→ Source records:
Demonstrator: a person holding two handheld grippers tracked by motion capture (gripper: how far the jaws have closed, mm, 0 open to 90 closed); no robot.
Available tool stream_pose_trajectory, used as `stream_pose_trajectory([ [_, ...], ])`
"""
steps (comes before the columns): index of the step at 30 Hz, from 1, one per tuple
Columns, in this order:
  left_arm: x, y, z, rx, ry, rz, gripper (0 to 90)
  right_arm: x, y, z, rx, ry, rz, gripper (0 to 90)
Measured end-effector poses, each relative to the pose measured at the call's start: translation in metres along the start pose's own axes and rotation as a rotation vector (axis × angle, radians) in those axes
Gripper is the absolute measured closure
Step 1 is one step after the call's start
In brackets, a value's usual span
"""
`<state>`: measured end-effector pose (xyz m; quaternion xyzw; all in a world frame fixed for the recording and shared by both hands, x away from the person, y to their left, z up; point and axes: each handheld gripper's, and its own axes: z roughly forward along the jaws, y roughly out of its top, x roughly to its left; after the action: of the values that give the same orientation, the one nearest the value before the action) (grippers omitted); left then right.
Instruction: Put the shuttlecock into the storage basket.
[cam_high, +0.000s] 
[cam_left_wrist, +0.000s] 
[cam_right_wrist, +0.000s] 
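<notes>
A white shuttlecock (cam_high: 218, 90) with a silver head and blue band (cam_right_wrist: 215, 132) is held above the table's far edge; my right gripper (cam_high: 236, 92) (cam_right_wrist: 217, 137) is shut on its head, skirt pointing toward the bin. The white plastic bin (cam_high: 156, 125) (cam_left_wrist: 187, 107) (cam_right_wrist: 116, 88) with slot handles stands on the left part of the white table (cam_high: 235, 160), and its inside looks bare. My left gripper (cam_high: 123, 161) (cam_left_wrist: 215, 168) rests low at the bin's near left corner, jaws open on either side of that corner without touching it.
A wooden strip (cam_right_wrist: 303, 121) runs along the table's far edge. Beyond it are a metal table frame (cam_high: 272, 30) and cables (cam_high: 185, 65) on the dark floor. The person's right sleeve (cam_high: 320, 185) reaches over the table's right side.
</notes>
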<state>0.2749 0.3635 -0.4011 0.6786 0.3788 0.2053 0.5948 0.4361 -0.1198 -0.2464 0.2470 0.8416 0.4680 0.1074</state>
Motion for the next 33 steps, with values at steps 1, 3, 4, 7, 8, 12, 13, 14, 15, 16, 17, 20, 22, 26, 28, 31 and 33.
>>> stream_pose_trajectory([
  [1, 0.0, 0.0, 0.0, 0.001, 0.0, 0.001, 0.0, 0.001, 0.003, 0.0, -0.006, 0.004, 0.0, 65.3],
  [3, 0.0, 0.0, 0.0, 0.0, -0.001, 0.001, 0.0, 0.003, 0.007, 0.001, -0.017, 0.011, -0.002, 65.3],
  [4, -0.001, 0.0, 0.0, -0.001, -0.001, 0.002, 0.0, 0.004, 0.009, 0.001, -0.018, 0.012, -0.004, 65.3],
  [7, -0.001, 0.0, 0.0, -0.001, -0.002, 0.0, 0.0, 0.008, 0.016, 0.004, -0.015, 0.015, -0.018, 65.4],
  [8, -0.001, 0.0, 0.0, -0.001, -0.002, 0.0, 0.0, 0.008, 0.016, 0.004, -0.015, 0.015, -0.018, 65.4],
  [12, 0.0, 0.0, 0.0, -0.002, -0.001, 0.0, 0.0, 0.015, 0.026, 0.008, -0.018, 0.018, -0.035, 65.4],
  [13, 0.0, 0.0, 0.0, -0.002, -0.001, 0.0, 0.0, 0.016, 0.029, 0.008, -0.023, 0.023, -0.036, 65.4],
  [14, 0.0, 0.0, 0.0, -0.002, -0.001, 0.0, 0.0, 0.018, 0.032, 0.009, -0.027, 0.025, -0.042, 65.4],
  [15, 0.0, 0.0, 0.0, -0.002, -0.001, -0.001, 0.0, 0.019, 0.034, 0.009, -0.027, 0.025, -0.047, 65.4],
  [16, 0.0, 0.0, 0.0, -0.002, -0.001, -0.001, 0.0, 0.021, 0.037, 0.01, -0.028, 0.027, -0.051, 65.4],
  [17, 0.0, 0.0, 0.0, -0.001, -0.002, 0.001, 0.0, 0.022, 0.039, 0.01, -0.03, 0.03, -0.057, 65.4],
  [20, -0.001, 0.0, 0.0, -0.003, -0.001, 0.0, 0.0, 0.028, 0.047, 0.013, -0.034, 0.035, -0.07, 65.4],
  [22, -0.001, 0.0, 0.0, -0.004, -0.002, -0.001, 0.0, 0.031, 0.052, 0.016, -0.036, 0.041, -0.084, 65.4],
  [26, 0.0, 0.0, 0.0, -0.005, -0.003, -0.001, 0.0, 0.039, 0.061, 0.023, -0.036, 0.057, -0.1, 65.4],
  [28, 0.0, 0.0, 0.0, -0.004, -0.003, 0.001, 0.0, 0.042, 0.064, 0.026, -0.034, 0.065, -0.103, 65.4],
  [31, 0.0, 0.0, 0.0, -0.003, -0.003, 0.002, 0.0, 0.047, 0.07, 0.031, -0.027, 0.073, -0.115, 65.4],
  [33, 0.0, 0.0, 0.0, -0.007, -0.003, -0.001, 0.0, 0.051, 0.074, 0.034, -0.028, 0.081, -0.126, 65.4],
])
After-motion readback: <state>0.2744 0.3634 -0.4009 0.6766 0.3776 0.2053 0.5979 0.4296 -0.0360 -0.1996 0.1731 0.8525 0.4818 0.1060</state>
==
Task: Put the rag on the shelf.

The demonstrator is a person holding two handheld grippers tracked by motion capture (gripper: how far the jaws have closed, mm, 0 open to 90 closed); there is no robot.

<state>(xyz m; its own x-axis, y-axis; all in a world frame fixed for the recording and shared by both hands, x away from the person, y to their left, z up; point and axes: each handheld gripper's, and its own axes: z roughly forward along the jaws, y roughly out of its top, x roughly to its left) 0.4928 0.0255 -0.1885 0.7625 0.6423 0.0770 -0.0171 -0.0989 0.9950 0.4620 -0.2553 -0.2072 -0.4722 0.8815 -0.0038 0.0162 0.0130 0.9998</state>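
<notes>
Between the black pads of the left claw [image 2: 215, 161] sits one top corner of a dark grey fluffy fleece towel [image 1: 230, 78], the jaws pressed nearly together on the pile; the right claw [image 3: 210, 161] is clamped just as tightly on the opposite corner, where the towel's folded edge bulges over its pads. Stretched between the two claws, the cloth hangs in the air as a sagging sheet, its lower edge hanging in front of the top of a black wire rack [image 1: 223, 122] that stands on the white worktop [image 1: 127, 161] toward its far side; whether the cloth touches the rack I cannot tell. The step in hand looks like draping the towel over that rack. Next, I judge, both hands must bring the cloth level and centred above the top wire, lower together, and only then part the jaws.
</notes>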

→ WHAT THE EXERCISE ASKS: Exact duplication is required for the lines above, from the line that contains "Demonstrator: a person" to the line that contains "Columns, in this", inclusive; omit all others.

→ PROBLEM SOLUTION:
Demonstrator: a person holding two handheld grippers tracked by motion capture (gripper: how far the jaws have closed, mm, 0 open to 90 closed); no robot.
Available tool stream_pose_trajectory, used as `stream_pose_trajectory([ [_, ...], ])`
"""
steps (comes before the columns): index of the step at 30 Hz, from 1, one per tuple
Columns, in this order:

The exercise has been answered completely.